-- YOUR GOAL --
Here is a listing; restate all of it exactly.

-- INFORMATION SHOWN --
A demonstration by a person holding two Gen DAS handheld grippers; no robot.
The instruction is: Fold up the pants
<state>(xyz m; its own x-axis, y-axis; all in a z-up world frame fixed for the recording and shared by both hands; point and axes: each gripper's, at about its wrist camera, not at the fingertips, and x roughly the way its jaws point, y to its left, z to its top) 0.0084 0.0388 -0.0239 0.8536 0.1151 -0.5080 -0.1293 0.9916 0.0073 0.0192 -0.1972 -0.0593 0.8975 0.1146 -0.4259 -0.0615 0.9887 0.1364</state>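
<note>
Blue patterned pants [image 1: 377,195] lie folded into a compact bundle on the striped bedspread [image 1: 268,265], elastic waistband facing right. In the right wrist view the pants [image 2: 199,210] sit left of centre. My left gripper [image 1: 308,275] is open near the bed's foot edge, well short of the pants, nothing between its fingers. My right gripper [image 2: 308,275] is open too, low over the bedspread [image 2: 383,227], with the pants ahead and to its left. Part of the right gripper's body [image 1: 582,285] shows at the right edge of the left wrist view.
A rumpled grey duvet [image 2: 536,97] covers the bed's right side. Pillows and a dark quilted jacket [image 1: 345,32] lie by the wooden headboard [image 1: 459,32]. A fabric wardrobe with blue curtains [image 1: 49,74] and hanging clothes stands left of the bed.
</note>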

-- WRITTEN REPLY --
A demonstration by a person holding two Gen DAS handheld grippers; no robot.
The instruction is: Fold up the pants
<state>(xyz m; its own x-axis, y-axis; all in a z-up world frame fixed for the recording and shared by both hands; point and axes: each gripper's, at about its wrist camera, not at the fingertips, and x roughly the way its jaws point, y to its left, z to its top) 0.0084 0.0388 -0.0239 0.8536 0.1151 -0.5080 -0.1293 0.9916 0.0073 0.0192 -0.1972 -0.0593 0.8975 0.1146 -0.4259 -0.0615 0.9887 0.1364</state>
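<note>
Blue patterned pants [image 1: 377,195] lie folded into a compact bundle on the striped bedspread [image 1: 268,265], elastic waistband facing right. In the right wrist view the pants [image 2: 199,210] sit left of centre. My left gripper [image 1: 308,275] is open near the bed's foot edge, well short of the pants, nothing between its fingers. My right gripper [image 2: 308,275] is open too, low over the bedspread [image 2: 383,227], with the pants ahead and to its left. Part of the right gripper's body [image 1: 582,285] shows at the right edge of the left wrist view.
A rumpled grey duvet [image 2: 536,97] covers the bed's right side. Pillows and a dark quilted jacket [image 1: 345,32] lie by the wooden headboard [image 1: 459,32]. A fabric wardrobe with blue curtains [image 1: 49,74] and hanging clothes stands left of the bed.
</note>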

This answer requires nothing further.